WHAT IS NEEDED:
The output is the lines below from the one with "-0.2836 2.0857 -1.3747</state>" through the one with "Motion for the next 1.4", both included, printed exactly and with no other line.

** ENTRIES PROVIDED follows **

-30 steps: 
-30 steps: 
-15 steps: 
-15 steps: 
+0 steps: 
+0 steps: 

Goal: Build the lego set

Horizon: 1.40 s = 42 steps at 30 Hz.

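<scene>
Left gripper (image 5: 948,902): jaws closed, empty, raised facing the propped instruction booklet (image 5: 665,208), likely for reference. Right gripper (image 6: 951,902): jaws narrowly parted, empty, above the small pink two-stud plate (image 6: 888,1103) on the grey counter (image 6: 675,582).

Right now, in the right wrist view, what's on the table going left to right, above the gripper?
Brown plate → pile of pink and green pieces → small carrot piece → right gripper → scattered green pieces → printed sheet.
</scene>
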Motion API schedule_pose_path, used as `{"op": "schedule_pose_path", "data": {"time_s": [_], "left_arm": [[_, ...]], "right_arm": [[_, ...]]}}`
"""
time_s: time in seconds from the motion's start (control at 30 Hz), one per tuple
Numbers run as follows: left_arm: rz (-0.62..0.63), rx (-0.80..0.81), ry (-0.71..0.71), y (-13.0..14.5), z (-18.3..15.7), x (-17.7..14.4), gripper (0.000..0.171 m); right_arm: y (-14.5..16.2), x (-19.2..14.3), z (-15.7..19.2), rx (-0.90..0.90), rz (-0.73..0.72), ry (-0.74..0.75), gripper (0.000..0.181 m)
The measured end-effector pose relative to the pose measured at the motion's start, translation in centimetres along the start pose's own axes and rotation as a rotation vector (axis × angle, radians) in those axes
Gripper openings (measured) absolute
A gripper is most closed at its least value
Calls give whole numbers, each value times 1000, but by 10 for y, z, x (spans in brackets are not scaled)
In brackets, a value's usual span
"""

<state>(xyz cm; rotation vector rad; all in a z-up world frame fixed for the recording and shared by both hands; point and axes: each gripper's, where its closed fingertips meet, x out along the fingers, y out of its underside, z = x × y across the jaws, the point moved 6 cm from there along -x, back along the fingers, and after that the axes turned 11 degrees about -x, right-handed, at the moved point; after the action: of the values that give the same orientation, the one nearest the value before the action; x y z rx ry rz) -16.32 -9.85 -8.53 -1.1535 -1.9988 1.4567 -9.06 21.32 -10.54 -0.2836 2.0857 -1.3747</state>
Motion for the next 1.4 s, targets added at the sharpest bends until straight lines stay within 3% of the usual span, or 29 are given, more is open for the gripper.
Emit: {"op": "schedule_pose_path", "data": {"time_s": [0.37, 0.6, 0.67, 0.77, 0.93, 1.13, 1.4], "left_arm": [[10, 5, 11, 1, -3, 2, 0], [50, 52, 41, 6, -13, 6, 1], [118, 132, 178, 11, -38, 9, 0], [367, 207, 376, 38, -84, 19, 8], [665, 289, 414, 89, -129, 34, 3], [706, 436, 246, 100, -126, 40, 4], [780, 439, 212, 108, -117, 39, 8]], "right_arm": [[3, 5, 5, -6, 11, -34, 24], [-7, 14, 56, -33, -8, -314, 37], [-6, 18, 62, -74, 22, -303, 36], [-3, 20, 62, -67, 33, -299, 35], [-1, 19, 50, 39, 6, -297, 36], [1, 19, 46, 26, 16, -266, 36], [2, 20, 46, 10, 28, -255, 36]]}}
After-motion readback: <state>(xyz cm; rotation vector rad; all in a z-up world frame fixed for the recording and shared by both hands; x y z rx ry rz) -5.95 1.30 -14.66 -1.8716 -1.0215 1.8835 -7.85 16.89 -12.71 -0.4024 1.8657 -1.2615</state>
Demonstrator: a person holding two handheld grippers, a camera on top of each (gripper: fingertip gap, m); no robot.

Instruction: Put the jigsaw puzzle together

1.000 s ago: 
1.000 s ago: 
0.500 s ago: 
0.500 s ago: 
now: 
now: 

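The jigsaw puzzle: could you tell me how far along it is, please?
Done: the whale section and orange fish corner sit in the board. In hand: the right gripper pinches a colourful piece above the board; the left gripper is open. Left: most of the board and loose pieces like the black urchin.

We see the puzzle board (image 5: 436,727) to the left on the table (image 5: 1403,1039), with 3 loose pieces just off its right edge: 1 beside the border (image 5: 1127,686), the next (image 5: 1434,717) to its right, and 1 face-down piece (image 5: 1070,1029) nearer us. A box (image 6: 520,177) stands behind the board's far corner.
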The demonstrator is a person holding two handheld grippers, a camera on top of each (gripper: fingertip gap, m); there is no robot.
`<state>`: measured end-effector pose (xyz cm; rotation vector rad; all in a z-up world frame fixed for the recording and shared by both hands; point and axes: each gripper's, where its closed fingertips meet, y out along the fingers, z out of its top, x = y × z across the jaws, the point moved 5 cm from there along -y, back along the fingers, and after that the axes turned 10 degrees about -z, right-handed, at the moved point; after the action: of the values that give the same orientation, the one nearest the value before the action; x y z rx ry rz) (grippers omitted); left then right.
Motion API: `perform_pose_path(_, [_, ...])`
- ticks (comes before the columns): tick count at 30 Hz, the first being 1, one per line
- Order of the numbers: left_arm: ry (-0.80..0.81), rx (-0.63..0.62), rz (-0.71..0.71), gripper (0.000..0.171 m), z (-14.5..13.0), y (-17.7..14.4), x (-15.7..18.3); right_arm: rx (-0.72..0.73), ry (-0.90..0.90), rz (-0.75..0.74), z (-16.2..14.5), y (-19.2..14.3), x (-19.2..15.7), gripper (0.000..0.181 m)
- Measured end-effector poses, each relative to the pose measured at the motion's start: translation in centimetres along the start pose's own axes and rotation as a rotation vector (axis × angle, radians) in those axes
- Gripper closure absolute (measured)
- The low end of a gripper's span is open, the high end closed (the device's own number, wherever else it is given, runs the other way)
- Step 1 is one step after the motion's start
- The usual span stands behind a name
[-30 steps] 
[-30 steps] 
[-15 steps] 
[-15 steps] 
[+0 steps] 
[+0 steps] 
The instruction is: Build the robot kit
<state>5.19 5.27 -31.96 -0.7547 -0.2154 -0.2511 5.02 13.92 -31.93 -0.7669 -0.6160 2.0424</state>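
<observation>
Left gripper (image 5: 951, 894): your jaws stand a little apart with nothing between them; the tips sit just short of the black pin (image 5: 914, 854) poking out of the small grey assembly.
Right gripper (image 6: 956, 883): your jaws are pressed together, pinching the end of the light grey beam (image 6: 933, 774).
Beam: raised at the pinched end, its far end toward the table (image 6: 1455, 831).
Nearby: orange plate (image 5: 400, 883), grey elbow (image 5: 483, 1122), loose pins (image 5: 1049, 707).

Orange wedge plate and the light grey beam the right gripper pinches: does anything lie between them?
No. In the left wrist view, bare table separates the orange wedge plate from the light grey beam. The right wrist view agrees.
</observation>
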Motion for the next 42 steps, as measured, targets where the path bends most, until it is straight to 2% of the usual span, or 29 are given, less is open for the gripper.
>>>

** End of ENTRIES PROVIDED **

RESPONSE TO THIS EXERCISE:
<state>(xyz cm; rotation vector rad; all in a z-up world frame fixed for the recording and shared by both hands; point and axes: each gripper's, where its closed fingertips meet, x out along the fingers, y out of its underside, z = x × y across the jaws, the point moved 6 cm from there along -x, back along the fingers, and after that the axes turned 11 degrees about -x, right-handed, at the moved point; after the action: of the values that give the same orientation, the one nearest the value before the action; x y z rx ry rz) -16.32 -9.85 -8.53 -1.1535 -1.9988 1.4567 -9.06 21.32 -10.54 -0.2836 2.0857 -1.3747</state>
Motion for the next 1.4 s, targets added at the sharpest bends until straight lines stay within 3% of the usual span, or 29 are given, more is open for the gripper.

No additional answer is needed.